Section 8.11 Severability. If any term, provision, covenant or restriction of this Agreement is held by a court of competent jurisdiction or
other authority to be invalid, void or unenforceable, then the remainder of the terms, provisions, covenants and restrictions of this Agreement shall remain in full force and effect and shall in no way be affected, impaired or invalidated so long
as the economic or legal substance of the transactions contemplated hereby is not affected in any manner materially adverse to any party. Upon such a determination, the parties shall negotiate in good faith to modify this Agreement so as to
effect the original intent of the parties as closely as possible in an acceptable manner in order that the transactions contemplated hereby be consummated as originally contemplated to the fullest extent possible.
Section 8.12 Tax Advice. Each party hereto acknowledges and agrees that it has not received and is not relying upon Tax advice from any other
party hereto, and that it has and will continue to consult with its own advisors with respect to Taxes.
Section 8.13 No Other Duties. The only duties and obligations of the parties under this Agreement are as specifically set forth in this
Agreement, and no other duties or obligations shall be implied in fact, law or equity, or under any principle of fiduciary obligation.
Section 8.14 Schedules and Exhibits. All Exhibits and Company Disclosure Schedules, or documents expressly incorporated into this Agreement,
are hereby incorporated into this Agreement and are hereby made a part hereof as if set out in full in this Agreement. Any item disclosed in any Company Disclosure Schedule referenced by a particular section in this Agreement shall be deemed to
have been disclosed with respect to every other section in this Agreement if the relevance of such disclosure to such other sections is reasonably apparent on the face of such disclosure. The Company Disclosure Schedules are qualified in their
entirety by reference to specific provisions of this Agreement and will not be construed to expand in any way the scope or effect of any representations, warranties or covenants in this Agreement. Inclusion of information in any Company
Disclosure Schedule will not be deemed or construed as an admission or otherwise imply: (a) that such information (i) is material to the business, results of operations or financial condition of Seller or the Company or (ii) represents a material
exception or material fact, event or circumstance or that such information has had or would have a Material Adverse Effect on the business of the Company or (b) that disclosure of any such information is required under any Applicable Law. No
disclosure in any Company Disclosure Schedule relating to any possible breach of, violation of, or conflict with, any Contract or Applicable Law shall be construed as an admission or indication that any such breach, violation or conflict exists
or has actually occurred. Nothing disclosed in any Company Disclosure Schedule will be deemed or will constitute an admission of any liability or obligation of Seller or the Company to any third Person, nor an admission to any third Person
against the interests of any or all of the parties. In addition, matters reflected in such Company Disclosure Schedules are not necessarily limited to matters required by this Agreement to be reflected in such Schedules. Such additional matters
are set forth for informational purposes only and do not necessarily include other matters of a similar nature. In disclosing the information in any Company Disclosure Schedule, neither the Seller nor the Company is waiving any attorney-client
privilege associated with such information or any protection afforded by the work-product doctrine with respect to any of the matters disclosed or discussed herein. The information contained in each Company Disclosure Schedule is strictly
confidential. Any capitalized term used in any Exhibit or Company Disclosure Schedule but not otherwise defined therein shall have the meaning given to such term in this Agreement.

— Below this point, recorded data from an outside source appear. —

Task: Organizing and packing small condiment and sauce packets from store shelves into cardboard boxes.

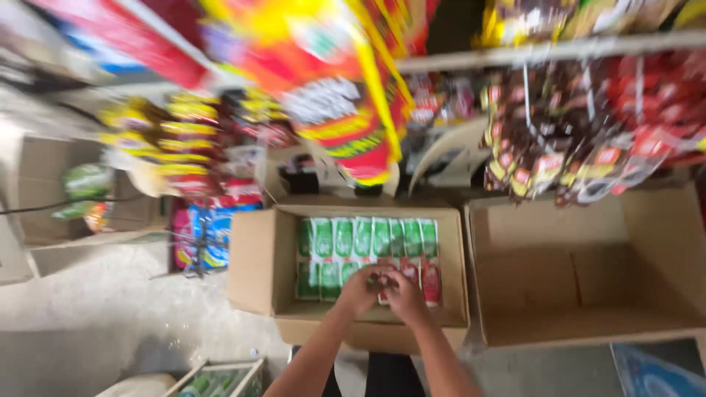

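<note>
Cardboard box [254, 272], open-topped, holds upright rows of green sachets [353, 239] just beyond the fingers and red sachets [432, 281] just beside them. Left hand [360, 289] and right hand [403, 294] touch over the red sachets, fingers curled together; motion blur hides what they pinch. An empty cardboard box [588, 276] stands alongside.
</note>
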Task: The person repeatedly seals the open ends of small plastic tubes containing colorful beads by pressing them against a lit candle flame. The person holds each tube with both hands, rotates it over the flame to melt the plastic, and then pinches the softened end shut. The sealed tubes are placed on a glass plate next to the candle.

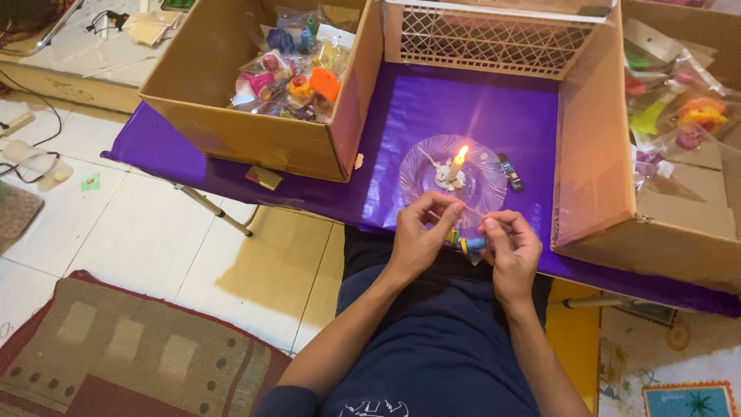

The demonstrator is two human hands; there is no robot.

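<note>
Head view: the left hand (421, 232) and right hand (511, 249) were close together over the near edge of the table (154, 150), which was covered in a purple sheet. Between them they held a small clear packet (468, 244) with coloured toy pieces inside. The left thumb and forefinger were pinched shut on its top edge, and the right fingers were closed on the other end. The packet hung just above the person's lap, on the near side of the plate (417, 181) and below the flame.

A lit candle (457, 164) stood upright in the middle of the clear glass plate. A small dark object (510, 173) lay just beside the plate on its right; what it was could not be told. An open cardboard box (255, 139) to the left held many bagged toys, and a second box (610, 177) to the right held more. A white lattice basket (494, 38) stood behind the plate, between the boxes.

As a judgement, the step in hand was stretching the packet's open edge taut between the two pinches, close to the candle. Bringing that edge to the flame would call for a steady, level hold and a brief touch, with the fingertips kept well to either side of the heat. The film would likely soften quickly.
</note>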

Section 8.15 Non-Recourse. All claims or causes of action (whether in contract or in tort, in law or in equity) that may be based upon, arise
out of or relate to this Agreement or the other Transaction Documents, or the negotiation, execution or performance of this Agreement or the other Transaction Documents (including any representation or warranty made in or in connection with this
Agreement or the other Transaction Documents or as an inducement to enter into this Agreement or the other Transaction Documents), may be made only against the entities that are expressly identified as parties hereto and the parties thereto. No
Person who is not a party to this Agreement or the other Transaction Documents, including any past, present or future director, officer, employee, incorporator, member, partner, stockholder, Affiliate, agent, attorney or representative of any
party to this Agreement or any party to any of the other Transaction Documents (“Non-Party Affiliates”), shall have any Liability (whether in contract or in tort, in law or in equity, or based upon any
theory that seeks to impose liability of an entity party against its owners or affiliates) for any obligations or liabilities arising under, in connection with or related to this Agreement or such other Transaction Document (as the case may be)
or for any claim based on, in respect of, or by reason of this Agreement or such other Transaction Document (as the case may be) or the negotiation or execution hereof or thereof; and each party waives and releases all such liabilities, claims
and obligations against any such Non-Party Affiliates. Non-Party Affiliates are expressly intended to be third party beneficiaries of this provision of this Agreement.
Section 8.16 Waiver of Conflicts and Privileged Information.
(a) Each party acknowledges that (i) the Company, Seller, and/or their respective Affiliates have retained Honigman LLP and Arent Fox Schiff LLP (“Law Firms”)
to act as their counsel in connection with the transactions contemplated by this Agreement (including the negotiation, preparation, execution and delivery of this Agreement and the other Transaction Documents, and the consummation of the
transactions contemplated hereby or thereby) as well as other past and ongoing matters, (ii) the Law Firms have not acted as counsel for any other Person in connection with the transactions contemplated by this Agreement and (iii) no Person other
than the Company, Seller, or their respective Affiliates has the status of a client of either Law Firm for conflict of interest or any other purpose as a result thereof. Buyer hereby (A) waives and will not assert, and will cause each of its
Affiliates (including the Company) to waive and not assert, any conflict of interest relating to Law Firms’ representation after the Closing of Seller or their respective Affiliates relating to the negotiation, preparation, execution and delivery
of this Agreement and the other Transaction Documents, and the consummation of the transactions contemplated hereby or thereby, including in any litigation, arbitration, mediation or other proceeding arising out of this Agreement or the other
Transaction Documents, and (B) consents to, and will cause each of its Subsidiaries (including the Company) to consent to, any such representation, even though in each case (x) the interests of Seller or such Affiliates may be directly adverse to
Buyer, the Company or their respective Affiliates or (y) a Law Firm may have represented Seller, the Company, or their respective Affiliates in a substantially related matter.
(b) Buyer agrees that neither Buyer, the Company, nor any of their respective Affiliates, will have any right to access or control any of Law Firms’ records or communications relating to or
affecting the negotiation, preparation, execution and delivery of this Agreement and the other Transaction Documents, and the consummation of the transactions contemplated hereby or thereby, which will be the property of (and be controlled by)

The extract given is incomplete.